Two of the world’s best-respected omega-3 researchers – William E. Lands, PhD and psychiatrist Joseph Hibbeln, MD – were part of a team from the US National Institutes of Health that set out to calculate the omega-3 intake needs of people in 13 countries, including America. The population studies performed drew strong connections between low intake of omega-3 fatty acids and increased risk of depression, anxiety, and related mood disorders.

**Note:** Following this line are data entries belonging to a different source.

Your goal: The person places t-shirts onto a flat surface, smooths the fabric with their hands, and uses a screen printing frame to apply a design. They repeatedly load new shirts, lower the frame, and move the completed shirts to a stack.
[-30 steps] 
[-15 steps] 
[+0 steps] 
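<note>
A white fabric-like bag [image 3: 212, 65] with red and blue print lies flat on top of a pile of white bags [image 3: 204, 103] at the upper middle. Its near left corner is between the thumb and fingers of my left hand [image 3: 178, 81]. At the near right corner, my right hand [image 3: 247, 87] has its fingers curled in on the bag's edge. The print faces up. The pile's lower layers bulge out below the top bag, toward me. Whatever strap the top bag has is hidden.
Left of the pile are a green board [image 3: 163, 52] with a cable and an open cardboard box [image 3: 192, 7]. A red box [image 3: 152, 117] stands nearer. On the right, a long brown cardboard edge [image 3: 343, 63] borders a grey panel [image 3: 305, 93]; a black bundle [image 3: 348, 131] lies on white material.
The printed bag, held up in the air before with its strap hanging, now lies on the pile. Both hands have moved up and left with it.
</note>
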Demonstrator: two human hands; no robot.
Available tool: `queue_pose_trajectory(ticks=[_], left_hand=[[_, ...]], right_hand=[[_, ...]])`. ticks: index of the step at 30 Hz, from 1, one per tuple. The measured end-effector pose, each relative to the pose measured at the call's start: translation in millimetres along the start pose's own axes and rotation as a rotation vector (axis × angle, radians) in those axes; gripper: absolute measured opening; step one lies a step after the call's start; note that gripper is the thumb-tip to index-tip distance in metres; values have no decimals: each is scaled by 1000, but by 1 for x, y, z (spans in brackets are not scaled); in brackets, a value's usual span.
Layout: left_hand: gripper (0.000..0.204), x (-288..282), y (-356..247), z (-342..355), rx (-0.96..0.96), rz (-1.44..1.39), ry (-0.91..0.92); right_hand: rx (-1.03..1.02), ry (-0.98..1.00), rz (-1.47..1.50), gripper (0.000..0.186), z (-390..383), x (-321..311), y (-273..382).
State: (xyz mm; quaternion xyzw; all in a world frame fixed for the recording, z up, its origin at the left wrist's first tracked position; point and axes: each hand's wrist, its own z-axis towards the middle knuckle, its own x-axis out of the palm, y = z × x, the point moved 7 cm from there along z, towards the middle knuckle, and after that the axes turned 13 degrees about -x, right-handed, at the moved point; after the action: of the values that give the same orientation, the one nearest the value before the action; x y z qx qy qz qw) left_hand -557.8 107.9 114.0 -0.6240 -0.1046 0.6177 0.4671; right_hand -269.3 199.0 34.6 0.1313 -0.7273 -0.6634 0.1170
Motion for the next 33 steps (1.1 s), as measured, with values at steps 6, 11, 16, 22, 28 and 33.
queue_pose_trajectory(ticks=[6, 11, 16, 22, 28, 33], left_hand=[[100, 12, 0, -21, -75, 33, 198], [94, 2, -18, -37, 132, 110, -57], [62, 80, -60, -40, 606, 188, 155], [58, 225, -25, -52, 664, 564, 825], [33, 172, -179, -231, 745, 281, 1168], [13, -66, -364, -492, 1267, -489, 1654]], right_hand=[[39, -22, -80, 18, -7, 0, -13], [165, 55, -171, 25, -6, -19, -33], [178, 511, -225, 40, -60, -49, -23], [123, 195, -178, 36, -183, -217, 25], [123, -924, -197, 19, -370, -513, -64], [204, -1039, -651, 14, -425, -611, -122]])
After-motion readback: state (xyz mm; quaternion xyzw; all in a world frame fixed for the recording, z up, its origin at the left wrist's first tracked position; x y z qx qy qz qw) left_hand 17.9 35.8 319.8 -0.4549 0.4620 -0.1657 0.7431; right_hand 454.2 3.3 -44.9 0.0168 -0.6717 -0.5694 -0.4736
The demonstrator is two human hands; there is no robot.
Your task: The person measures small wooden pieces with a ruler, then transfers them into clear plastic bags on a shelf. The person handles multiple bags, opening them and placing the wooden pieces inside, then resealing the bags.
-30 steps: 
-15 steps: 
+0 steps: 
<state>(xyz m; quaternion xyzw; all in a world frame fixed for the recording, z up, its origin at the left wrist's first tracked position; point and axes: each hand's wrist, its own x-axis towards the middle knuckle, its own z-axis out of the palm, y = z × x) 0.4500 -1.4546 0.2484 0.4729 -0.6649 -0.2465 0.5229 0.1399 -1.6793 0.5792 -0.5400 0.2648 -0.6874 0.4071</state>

The study showed that by contrast with the other countries, the average American’s diet is grossly imbalanced in favor of omega-6 fatty acids, which are concentrated:
* The vegetable oils most commonly used in homes and in packaged or restaurant foods (corn, canola, soy, safflower, sunflower)
* Eggs (except high-omega-3 eggs from flaxseed-fed hens)
* Soy milk
* Poultry (especially fatty parts)
* Red meats (pork, lamb, and beef, except grass-fed beef)
This study shows that most Americans need to boost omega-3 intake to 3.5 gm per day to match Japan’s low rates of heart disease and depression.
This is just over the amount found in a 6-oz serving of King Salmon, Sardines, or Sablefish
The study was first to consider Americans’ excessive intake of metabolically competitive omega-6 fats. Cutting average omega-6 intake by 80 percent would drop the need for omega-3s to just 350 mg per day.
I already consume wild salmon at least 2 times/week in addition to 3,000mg of fish oil supplements. How about you?